The Isle of Man is a small island situated in the Irish Sea midway between Ireland and the mainland of Britain. The Isle of Man has never been part of the United Kingdom. It was ceded by Norway to Scotland in 1266 and became a British Crown Dependency in 1765. It retains its own parliament (Tynwald) consisting of a crown-appointed lieutenant-governor, a legislative council, and an elected assembly called the House of Keys. It is a self-governing Island with a recognised right of self-determination.
It is perhaps best known as the source of Manx kippers, the tail-less Manx cat, and the annual Tourist Trophy ("TT") motor-cycle races, but there is much more to the Isle of Man than this. It has its own history and culture, its own language (Manx Gaelic), its own laws, its own coinage, and its own (low!) taxes.
The Island is 33 miles long and 13 miles wide at its widest point. It is slightly bigger than Singapore, and slightly smaller than Hong Kong; but the 1991 census showed that its population was only 71,267, compared to Singapore's 3.5 million (2000 estimate) and Hong Kong's 6.2 million (1995 estimate).

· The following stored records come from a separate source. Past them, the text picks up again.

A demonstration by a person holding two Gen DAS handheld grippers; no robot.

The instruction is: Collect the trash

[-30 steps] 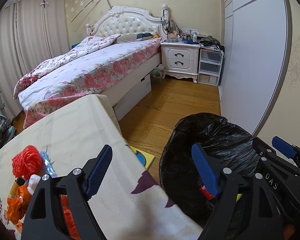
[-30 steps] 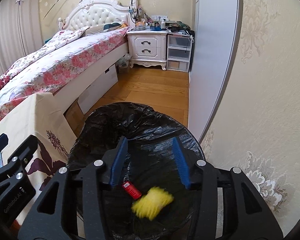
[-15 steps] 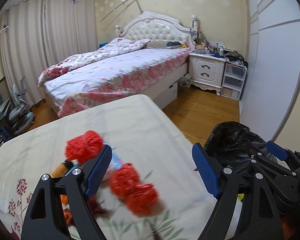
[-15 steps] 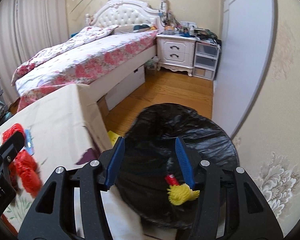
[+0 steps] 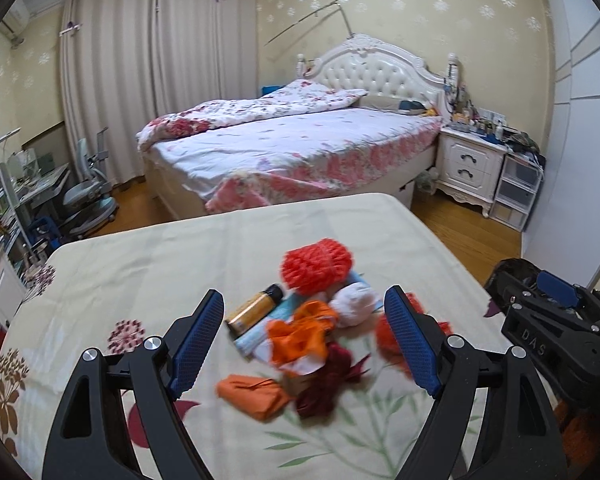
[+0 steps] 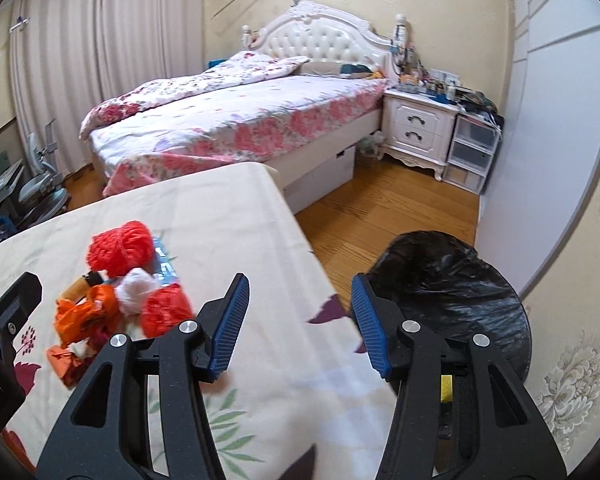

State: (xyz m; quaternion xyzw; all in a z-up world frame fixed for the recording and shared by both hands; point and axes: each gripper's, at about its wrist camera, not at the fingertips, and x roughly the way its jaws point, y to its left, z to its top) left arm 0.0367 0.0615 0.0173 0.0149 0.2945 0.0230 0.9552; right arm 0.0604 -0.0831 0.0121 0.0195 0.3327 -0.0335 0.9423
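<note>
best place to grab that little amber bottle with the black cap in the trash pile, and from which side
Grip the amber bottle across its body, from above with the left gripper. It lies on its side, black cap pointing away; its near-left flank is bare tablecloth, while wrappers crowd its right. Jaws should straddle its width.

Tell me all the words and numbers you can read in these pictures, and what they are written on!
"DAS" is on the black body of the right gripper, seen from the left wrist view.
White letters on the left gripper's body at the right wrist view's left edge are cut off; unreadable.
The brown bottle has a label too blurred to read.
The blue packet has print too blurred to read.
</note>
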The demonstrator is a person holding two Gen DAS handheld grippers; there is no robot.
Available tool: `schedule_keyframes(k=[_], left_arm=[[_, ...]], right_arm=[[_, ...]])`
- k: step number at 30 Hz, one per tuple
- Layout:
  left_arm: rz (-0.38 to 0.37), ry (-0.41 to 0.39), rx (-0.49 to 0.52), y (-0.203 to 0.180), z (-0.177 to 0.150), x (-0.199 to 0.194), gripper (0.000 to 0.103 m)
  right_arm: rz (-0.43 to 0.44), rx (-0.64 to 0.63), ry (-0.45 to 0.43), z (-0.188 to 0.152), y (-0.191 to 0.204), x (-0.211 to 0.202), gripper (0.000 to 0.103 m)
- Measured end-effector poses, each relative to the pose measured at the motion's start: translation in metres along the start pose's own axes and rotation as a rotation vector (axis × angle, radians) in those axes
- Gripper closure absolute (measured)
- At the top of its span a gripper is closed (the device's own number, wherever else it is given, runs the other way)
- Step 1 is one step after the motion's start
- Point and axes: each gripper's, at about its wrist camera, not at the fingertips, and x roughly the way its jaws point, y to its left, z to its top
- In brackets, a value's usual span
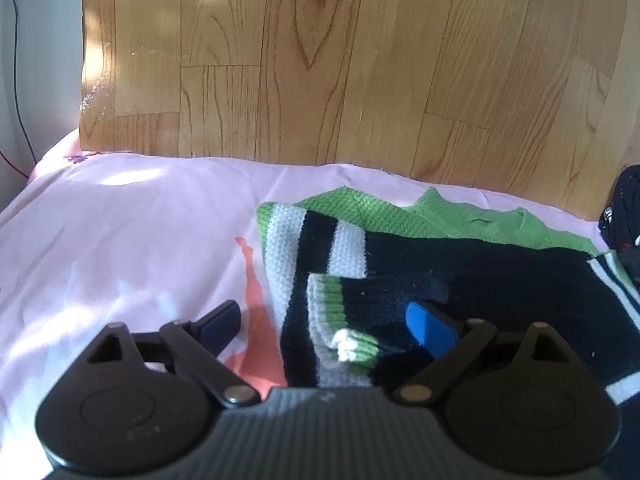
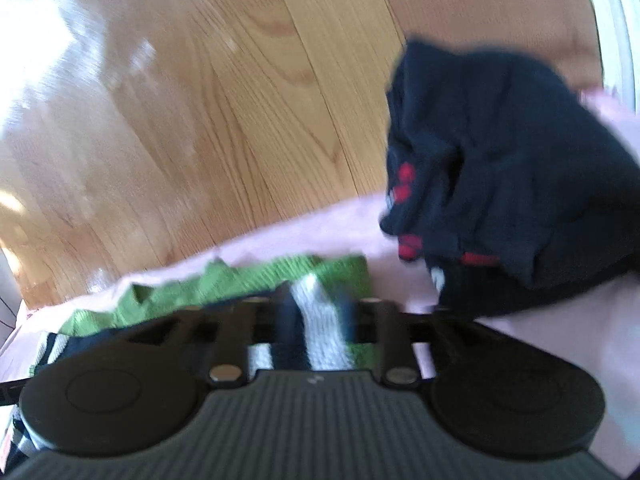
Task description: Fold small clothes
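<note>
A small knitted sweater (image 1: 440,264), dark navy with green and white stripes, lies on a pink sheet (image 1: 120,240). Its left sleeve is folded over the body. My left gripper (image 1: 326,322) is open, its fingers wide apart on either side of the striped sleeve cuff (image 1: 344,344), low over the cloth. In the right wrist view, my right gripper (image 2: 316,312) is shut on the sweater's striped sleeve (image 2: 316,320); the sweater's green part (image 2: 240,284) lies behind. This view is blurred.
A crumpled dark garment with red marks (image 2: 500,184) lies on the pink sheet (image 2: 320,224) right of the sweater; its edge shows in the left wrist view (image 1: 624,220). Wood-pattern floor (image 1: 320,60) lies beyond the sheet. A cable (image 1: 16,80) runs at far left.
</note>
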Motion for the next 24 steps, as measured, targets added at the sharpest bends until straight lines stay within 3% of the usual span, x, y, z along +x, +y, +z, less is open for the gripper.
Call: schedule_keyframes(k=[1,3,5,11,13,15,16,18,24], left_arm=[[0.008,-0.001,0.007,-0.002,0.0,0.0,0.008],[0.021,-0.003,0.016,-0.003,0.0,0.0,0.006],[0.03,-0.004,0.015,-0.003,0.0,0.0,0.005],[0.061,-0.019,0.022,-0.005,-0.001,-0.003,0.003],[0.075,-0.025,0.033,-0.008,-0.002,-0.004,0.003],[0.086,-0.029,0.043,-0.009,-0.002,-0.004,0.002],[0.092,-0.031,0.046,-0.01,-0.002,-0.005,0.001],[0.099,-0.033,0.054,-0.012,-0.002,-0.005,0.001],[0.104,-0.031,0.047,-0.011,-0.003,-0.004,0.0]], right_arm=[[0.005,-0.019,-0.032,-0.001,0.004,-0.005,0.044],[-0.011,-0.063,-0.037,-0.003,0.012,-0.011,0.045],[-0.015,-0.077,0.025,-0.006,0.02,-0.018,0.045],[0.098,-0.133,0.048,-0.022,0.033,-0.068,0.043],[0.071,-0.15,0.07,-0.028,0.027,-0.064,0.043],[-0.014,-0.139,0.11,-0.037,0.016,-0.049,0.043],[-0.001,-0.089,0.086,-0.033,0.01,-0.05,0.041],[-0.07,-0.007,0.099,-0.032,0.001,-0.042,0.038],[-0.063,0.009,0.093,-0.033,0.0,-0.04,0.036]])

The Manx coastline includes sandy beaches, spectacular cliffs, and picturesque harbours, whilst inland there are remote uplands, lush green glens, ancient villages, and a northern plain. Almost all the geographical features of the British mainland are condensed into this one small island.
The Island has a long history of human settlement going back to the Stone Age, as well as later settlement by Celts, Vikings, and possibly a few survivors of the Spanish Armada.
My maternal grandmother was born on the Island in 1880 of Manx parents who themselves have a documented Manx ancestry, going back well over 300 years (see also my family history pages).
The largest town on the Island is Douglas, my grandmother's birthplace, but my tribute includes the towns of Peel (on the west coast) and Laxey (on the east coast), both of which have special memories for me, as well as other aspects of Island life.
Now join me on my exploration of the Isle of Man.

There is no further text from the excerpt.